Drogen in Essen: „Da sitzen abends Grüppchen zusammen, die sich gegenseitig spritzen“
Nicht nur die Mutter mit dem Kinderwagen wird in der Innenstadt mit einer Welt konfrontiert, in der Menschen ein trauriges Dasein in ihrer Drogensucht fristen, und Dealer und vor allem ihre Hintermänner von dem Leid profitieren. Unterhält man sich mit Menschen über den Stadtkern, dann wird klar: Vielen fallen sie auf, die Süchtigen, die mitunter wahre Gelage im Parkhaus in der Rathaus-Galerie abhalten, oder sich in Hauseingängen, gut sichtbar für Innenstadt-Besucherinnen und -besucher, ihrem Rausch hingeben.
Eine Frau, die zweimal wöchentlich in der Innenstadt unweit der Marktkirche arbeitet und die Zustände nur allzu gut kennt, sagt zu unserer Redaktion: „Da sitzen abends Grüppchen zusammen, die sich gegenseitig spritzen. Auch das Inhalieren von Koks sehe ich oft.“ Sie hatte sich an unsere Redaktion gewandt, nachdem sie unsere jüngste Berichterstattung zu einer Erhebung des Wirtschaftsprüfungsunternehmens PwC zur Wohlfühlqualität in zwölf deutschen Städten über 500.000 Einwohnern gelesen hatte. Ihrer Innenstadt stellten die Essenerinnen und Essener darin, mal wieder, kein gutes Zeugnis aus.

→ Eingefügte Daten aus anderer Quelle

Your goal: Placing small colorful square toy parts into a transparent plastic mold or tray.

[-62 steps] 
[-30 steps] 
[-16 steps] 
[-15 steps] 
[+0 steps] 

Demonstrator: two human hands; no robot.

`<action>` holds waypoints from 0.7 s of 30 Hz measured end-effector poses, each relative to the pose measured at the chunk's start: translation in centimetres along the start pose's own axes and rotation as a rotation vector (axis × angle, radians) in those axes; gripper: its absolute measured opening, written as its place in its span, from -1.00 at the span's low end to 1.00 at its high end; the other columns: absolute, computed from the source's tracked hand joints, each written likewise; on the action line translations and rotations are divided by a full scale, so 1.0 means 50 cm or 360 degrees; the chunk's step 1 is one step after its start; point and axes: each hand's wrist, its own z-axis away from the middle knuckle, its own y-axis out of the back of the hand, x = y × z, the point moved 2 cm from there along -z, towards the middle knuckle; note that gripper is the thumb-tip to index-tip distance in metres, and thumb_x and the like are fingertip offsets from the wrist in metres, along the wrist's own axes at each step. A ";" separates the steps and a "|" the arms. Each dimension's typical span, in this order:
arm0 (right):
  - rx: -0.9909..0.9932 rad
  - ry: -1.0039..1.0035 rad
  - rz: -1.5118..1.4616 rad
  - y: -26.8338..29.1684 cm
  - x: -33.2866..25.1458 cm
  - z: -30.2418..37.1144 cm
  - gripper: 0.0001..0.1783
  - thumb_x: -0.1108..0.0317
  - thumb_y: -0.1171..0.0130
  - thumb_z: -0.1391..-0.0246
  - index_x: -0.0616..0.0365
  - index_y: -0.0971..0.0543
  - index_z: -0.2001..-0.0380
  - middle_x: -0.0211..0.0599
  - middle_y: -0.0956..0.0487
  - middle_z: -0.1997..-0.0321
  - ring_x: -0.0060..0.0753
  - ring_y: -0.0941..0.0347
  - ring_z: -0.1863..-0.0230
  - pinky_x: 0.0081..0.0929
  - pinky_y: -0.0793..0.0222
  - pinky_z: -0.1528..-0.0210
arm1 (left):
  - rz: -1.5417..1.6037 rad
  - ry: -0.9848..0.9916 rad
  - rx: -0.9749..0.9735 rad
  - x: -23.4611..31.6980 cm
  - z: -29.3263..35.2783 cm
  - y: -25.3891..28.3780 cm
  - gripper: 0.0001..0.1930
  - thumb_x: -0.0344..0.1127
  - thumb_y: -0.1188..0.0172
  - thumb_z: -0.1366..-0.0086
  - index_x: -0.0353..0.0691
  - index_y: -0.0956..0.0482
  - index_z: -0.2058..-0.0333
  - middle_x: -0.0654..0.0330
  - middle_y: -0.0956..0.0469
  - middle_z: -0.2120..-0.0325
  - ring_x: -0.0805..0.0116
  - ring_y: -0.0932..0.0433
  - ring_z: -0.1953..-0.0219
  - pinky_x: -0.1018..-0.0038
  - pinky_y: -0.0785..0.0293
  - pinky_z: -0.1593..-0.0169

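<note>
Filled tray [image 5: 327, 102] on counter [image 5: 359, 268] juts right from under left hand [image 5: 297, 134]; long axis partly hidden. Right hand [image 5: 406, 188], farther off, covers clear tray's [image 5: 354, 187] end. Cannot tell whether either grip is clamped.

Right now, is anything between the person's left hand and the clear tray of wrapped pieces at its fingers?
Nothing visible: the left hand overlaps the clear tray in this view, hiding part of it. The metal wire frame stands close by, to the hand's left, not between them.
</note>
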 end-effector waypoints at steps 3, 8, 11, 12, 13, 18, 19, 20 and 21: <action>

Das liegt nach Angaben der Frau auch an der Drogensituation. Sie sagt über den Konsum: „Abends, circa 19.30 Uhr, mache ich diese Beobachtungen. Oft sind noch Familien unterwegs, die im Parkhaus zu ihren geparkten Autos gehen. Kinder sehen das also auch. Ich finde: Das geht gar nicht!“ Dass sich solche Szenen auch deutlich eher am Tag abspielen können, zeigt sich beim Ortsbesuch des Reporters, der die Szene mit der Mutter samt Kinderwagen und den beiden Heroin rauchenden Männern an einem späten Nachmittag Mitte April beobachtet.
Ähnlich wie der Kenner der Essener Drogenszene registriert auch die Frau, die in der Nähe Marktkirche arbeitet, die Präsenz der Behörden. „Man sieht eigentlich viel Polizei und Sicherheitspersonal in der Gegend – nur scheint es nicht zu wirken.“ Einen Vorschlag hat sie: „Mehr Kameras aufzustellen, wäre sicher eine Maßnahme.“ Im Kopf hat sie dabei die Überwachung, die vor Jahren am U-Bahnhof Rheinischer Platz von der Polizei installiert worden ist. Danach setzte ein Verdrängungseffekt ein: vom nördlichen Ende der Viehofer Straße bis zum Status quo – der Porschekanzel.